Nach Angaben aus dem Rathaus würden rund 1500 Echinger diese Tickets abrufen. "Dass jeder zehnte Echinger selbst Festivalgast ist, zeigt den großen Zuspruch der örtlichen Bevölkerung und verdeutlicht, dass Eching sich die Brass Wiesn hier bei uns wünscht", schrieb Thaler in seinem Beitrag.

Rieker liest die Zahl anders: Zehn Prozent der Echinger Bevölkerung auf der Brass Wiesn heiße, dass "neun von zehn Echingern nicht hingehen". Dennoch sei keineswegs das Ziel, das Festival zu verbieten, auch wenn manche Beschwerden von anderen gegen den Lärm das nahelegen. "Schön fände ich nur eine andere Sicht auf die Dinge", regt sie an.

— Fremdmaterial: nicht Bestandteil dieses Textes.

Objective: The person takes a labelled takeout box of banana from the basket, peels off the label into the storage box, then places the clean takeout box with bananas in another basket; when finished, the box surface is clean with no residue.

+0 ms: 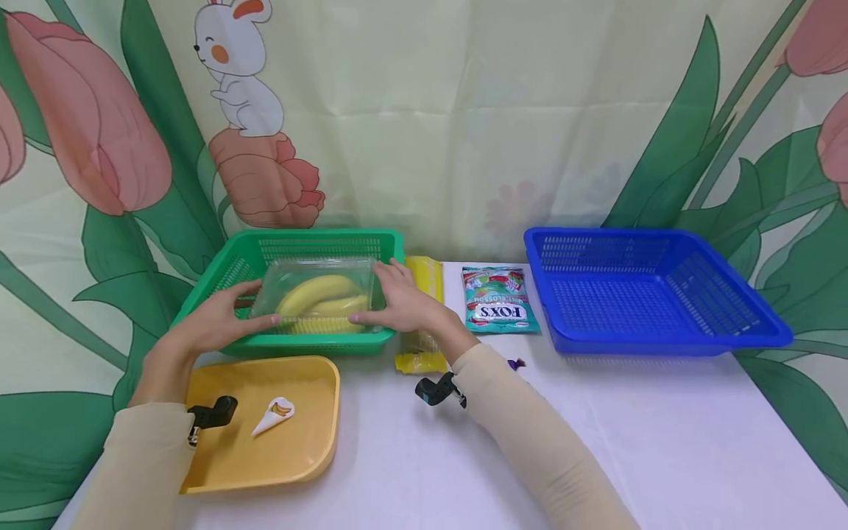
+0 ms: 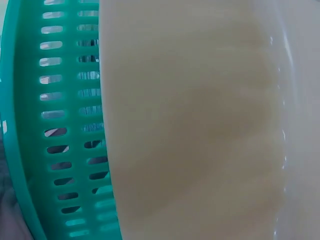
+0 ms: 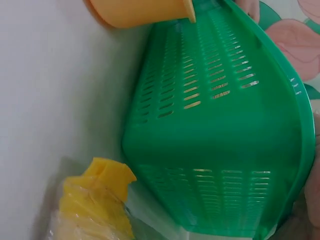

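Observation:
A clear plastic box [image 1: 268,291] with yellow bananas [image 1: 316,293] inside is in the green basket [image 1: 308,342], close behind the front rim. My left hand [image 1: 221,316] holds the box's left side, thumb along its near edge. At the right side my right hand [image 1: 405,302] grips it, fingers toward the far corner and thumb at the near edge. In the left wrist view, a large blurred beige surface covers much of the slotted green basket wall [image 2: 30,165]. The right wrist view shows the basket's outside [image 3: 215,130], with part of a hand at the right edge.
A yellow tray [image 1: 265,467] with a banana-picture sticker [image 1: 274,415] stands in front of the basket. Right of the basket lie a yellow-ended packet [image 1: 424,362] and a green Fox's candy bag [image 1: 498,298]. A blue basket [image 1: 662,342] stands farther right. A small purple item [image 1: 517,364] shows beside the right sleeve.

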Action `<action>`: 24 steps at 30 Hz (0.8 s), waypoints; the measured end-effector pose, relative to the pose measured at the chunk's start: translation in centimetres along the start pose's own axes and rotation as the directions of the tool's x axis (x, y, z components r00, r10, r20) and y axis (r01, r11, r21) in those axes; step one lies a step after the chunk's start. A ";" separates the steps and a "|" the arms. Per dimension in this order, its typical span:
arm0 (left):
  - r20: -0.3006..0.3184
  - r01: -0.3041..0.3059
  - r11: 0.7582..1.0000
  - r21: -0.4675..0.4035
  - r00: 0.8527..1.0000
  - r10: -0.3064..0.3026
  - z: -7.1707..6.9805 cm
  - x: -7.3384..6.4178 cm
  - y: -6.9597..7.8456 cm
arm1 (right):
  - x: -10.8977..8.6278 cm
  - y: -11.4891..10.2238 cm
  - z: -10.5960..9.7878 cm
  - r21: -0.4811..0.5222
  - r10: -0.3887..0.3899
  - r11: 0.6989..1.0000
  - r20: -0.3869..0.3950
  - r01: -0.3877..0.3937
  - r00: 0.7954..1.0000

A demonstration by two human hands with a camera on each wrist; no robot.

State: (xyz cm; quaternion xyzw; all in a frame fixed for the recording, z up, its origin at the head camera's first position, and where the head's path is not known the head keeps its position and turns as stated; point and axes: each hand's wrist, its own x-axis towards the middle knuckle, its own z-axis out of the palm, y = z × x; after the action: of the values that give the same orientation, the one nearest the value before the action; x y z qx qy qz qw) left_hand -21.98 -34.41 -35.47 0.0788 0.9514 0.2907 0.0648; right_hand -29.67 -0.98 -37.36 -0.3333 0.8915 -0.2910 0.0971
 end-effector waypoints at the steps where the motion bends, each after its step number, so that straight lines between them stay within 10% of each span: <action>1: -0.004 -0.001 1.000 -0.005 1.000 0.001 -0.1 -0.1 -0.1 | 0.0 0.0 0.1 0.010 -0.005 1.000 -0.007 0.005 1.000; 11: -0.024 0.037 0.972 -0.232 0.999 -0.043 -0.9 -0.5 0.1 | -1.5 0.0 -1.3 0.083 -0.079 0.993 -0.033 0.081 0.996; 24: -0.114 -0.110 0.994 -0.027 0.988 0.106 -1.3 -0.1 4.9 | -5.1 1.3 -3.9 0.042 -0.126 0.991 -0.085 0.130 0.988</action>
State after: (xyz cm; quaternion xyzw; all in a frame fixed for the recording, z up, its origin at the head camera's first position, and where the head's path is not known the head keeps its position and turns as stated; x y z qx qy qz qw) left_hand -21.56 -31.13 -31.70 0.1128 0.9428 0.3137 -0.0032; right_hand -27.90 4.93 -35.06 -0.3750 0.8644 -0.3313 0.0492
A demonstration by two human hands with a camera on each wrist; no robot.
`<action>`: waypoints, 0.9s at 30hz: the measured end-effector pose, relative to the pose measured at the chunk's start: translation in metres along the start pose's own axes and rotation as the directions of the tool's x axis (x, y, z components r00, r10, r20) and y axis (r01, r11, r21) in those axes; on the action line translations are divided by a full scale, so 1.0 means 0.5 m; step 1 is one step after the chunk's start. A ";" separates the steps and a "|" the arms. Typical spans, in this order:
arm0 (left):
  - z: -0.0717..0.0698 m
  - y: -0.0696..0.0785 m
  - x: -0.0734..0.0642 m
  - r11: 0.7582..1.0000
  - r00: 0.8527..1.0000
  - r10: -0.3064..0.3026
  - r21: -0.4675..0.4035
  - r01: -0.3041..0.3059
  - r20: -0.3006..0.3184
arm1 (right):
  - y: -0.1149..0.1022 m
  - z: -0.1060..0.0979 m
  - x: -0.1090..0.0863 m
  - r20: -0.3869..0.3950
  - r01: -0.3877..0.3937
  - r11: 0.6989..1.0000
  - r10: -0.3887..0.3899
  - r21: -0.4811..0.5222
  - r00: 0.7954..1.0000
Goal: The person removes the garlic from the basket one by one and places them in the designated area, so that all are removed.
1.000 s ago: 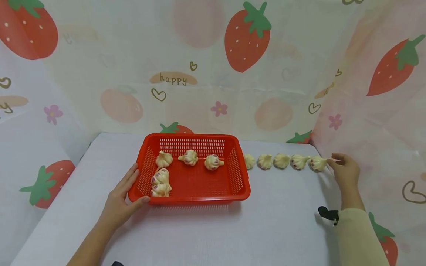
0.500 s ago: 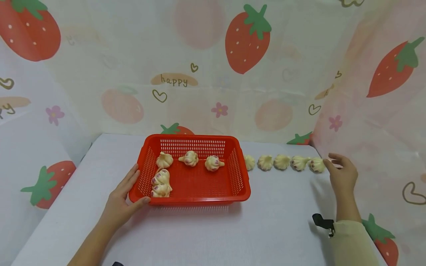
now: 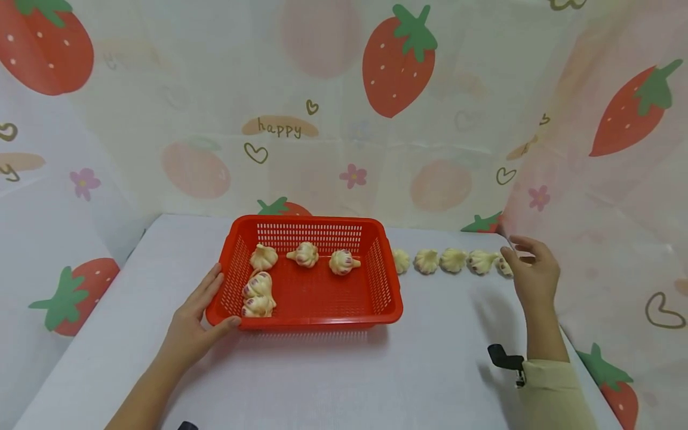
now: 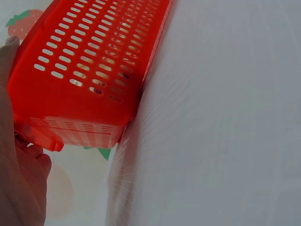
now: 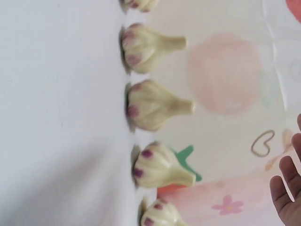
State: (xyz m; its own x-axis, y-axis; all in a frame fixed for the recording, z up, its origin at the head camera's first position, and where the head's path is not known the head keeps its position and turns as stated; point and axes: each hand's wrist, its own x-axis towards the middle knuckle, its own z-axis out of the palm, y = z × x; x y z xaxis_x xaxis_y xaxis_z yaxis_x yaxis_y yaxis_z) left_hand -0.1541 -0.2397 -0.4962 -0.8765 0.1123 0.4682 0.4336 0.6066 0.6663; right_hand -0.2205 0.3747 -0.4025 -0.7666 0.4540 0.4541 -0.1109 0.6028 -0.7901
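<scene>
Red basket [image 3: 322, 321] on tabletop [image 3: 430, 364], five garlic bulbs [image 3: 304, 255] inside. Left hand [image 3: 188, 331] grips its left side, thumb on near rim, fingers round the edge. Right hand [image 3: 537, 278] raised at right end of a row of bulbs [image 3: 453, 260], partly hiding the last from head view; fingers loosely bent, thumb apart, clear of the bulbs

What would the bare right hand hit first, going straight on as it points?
Probably the pale, strawberry-printed cloth backdrop behind the white table; the right hand seems raised above the cream, purple-marked garlic bulbs, though depth is unclear.
</scene>
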 end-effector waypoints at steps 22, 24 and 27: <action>-0.003 0.003 -0.002 1.000 1.000 -0.014 0.003 0.014 0.006 | -0.178 0.094 -0.040 0.266 0.341 0.931 -0.364 0.129 0.893; -0.003 0.003 -0.001 1.000 1.000 -0.021 0.003 0.021 0.011 | -0.203 0.102 -0.037 0.282 0.373 0.917 -0.398 0.139 0.873; -0.003 0.005 0.000 1.000 0.999 -0.030 0.007 0.029 0.015 | -0.239 0.118 -0.031 0.302 0.436 0.887 -0.462 0.153 0.834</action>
State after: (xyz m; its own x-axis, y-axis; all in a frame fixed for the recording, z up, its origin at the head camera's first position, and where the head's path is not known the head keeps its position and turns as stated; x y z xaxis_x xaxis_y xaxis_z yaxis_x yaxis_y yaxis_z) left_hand -0.1526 -0.2396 -0.4938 -0.8920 0.1064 0.4392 0.4062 0.6148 0.6761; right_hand -0.2324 0.2569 -0.3394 -0.7790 -0.0982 0.6193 -0.5295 0.6319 -0.5659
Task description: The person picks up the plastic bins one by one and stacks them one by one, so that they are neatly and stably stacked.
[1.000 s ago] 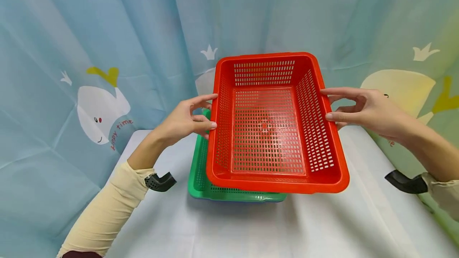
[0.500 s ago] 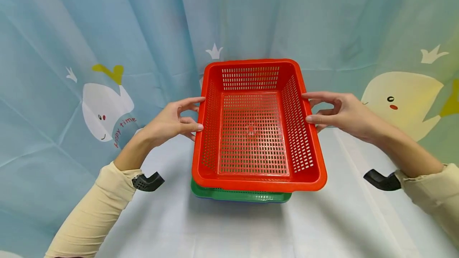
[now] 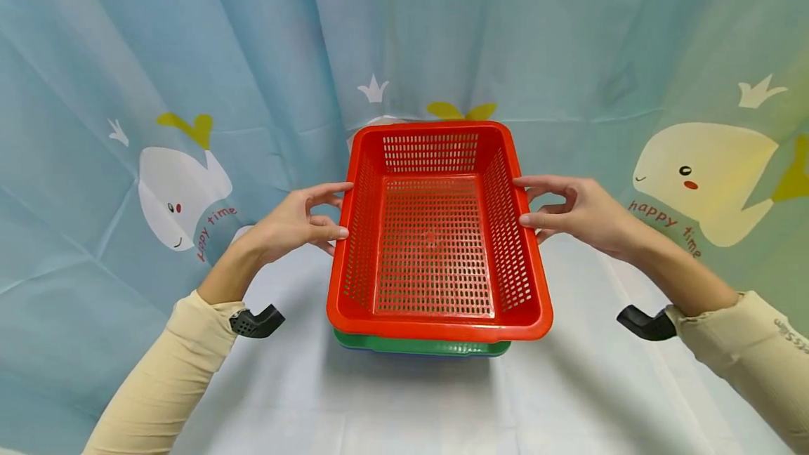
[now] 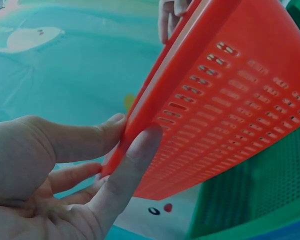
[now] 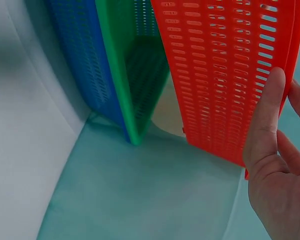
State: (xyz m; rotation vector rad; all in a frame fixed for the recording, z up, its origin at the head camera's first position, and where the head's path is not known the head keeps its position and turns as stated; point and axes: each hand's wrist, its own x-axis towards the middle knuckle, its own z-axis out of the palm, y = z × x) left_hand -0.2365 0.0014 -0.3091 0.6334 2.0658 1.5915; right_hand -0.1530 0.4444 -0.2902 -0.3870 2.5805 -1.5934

Konkret wird nun dieser Tage ein Gespräch zwischen Rathaus und Veranstalter stattfinden. Je nach Ergebnissen startet Rieker dann ihr Bürgerbegehren. Die Formulierung stimmt sie mit Rechtsexperten ab. Mitstreiter wolle sie dann gewinnen, erwartet dabei aber keine Schwierigkeiten.